Geochemistry is the study of the chemical and structural composition and evolution of Earth and its component parts, including the atmosphere, hydrosphere, crust, mantle, and core, as well as extraterrestrial matter, such as meteorites and comets, other planets, the sun, and distant stars. It concerns itself with the distribution and migration of elements within the Earth and its atmosphere. Since most geological processes involve chemical reactions, geochemistry and geochemical data are also used to explain many of these processes in other areas of the geosciences.
At Caltech GPS, geochemistry has been used since 1952 to study the distribution of chemical elements in the Earth and the solar system; to develop methods to date earth and solar system processes; to discover and observe the chemical composition of terrestrial and extraterrestrial materials; and to study chemical reactions in the interior of the Earth as well as its surface and in the solar system outside of the Earth.
The Geochemistry minor, or a a general GPS minor, is intended for non-GPS undergraduates to supplement a major degree with knowledge of earth and planetary science.

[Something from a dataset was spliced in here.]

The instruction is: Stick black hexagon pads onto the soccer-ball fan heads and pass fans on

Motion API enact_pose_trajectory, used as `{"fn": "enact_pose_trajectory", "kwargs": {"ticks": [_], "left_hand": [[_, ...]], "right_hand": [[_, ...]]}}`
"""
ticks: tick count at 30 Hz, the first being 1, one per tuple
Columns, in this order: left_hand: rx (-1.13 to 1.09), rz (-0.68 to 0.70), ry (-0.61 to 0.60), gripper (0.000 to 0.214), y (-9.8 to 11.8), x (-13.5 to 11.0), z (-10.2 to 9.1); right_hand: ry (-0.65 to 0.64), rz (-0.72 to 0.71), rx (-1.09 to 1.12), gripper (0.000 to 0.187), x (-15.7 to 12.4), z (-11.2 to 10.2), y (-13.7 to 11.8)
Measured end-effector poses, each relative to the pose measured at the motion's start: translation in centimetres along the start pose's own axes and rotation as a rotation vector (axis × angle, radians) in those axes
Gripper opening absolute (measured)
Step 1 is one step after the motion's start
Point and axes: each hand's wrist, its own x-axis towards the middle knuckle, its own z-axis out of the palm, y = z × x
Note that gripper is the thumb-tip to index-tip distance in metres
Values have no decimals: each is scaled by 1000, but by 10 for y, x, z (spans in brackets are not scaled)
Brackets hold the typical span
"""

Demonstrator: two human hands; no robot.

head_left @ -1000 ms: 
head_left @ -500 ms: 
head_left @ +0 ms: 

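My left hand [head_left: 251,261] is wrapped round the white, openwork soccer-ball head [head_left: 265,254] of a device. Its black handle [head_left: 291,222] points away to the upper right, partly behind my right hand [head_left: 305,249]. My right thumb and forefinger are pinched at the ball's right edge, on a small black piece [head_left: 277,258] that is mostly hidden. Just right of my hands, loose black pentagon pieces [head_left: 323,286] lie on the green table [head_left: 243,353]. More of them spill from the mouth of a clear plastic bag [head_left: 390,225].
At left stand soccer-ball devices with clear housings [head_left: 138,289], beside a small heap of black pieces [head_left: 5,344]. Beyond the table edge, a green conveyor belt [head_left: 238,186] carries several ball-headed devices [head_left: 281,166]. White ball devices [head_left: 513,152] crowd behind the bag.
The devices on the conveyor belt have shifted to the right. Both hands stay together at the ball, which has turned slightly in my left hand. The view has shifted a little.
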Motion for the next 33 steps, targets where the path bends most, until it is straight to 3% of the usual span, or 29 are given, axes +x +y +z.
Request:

Geochemistry Coursework at a Glance
Ge/Ch 128. Cosmochemistry. Examination of the chemistry of the interstellar medium, of protostellar nebulae, and of primitive solar-system objects with a view toward establishing the relationship of the chemical evolution of atoms in the interstellar radiation field to complex molecules and aggregates in the early solar system that may contribute to habitability. Emphasis will be placed on identifying the physical conditions in various objects, timescales for physical and chemical change, chemical processes leading to change, observational constraints, and various models that attempt to describe the chemical state and history of cosmological objects in general and the early solar system in particular.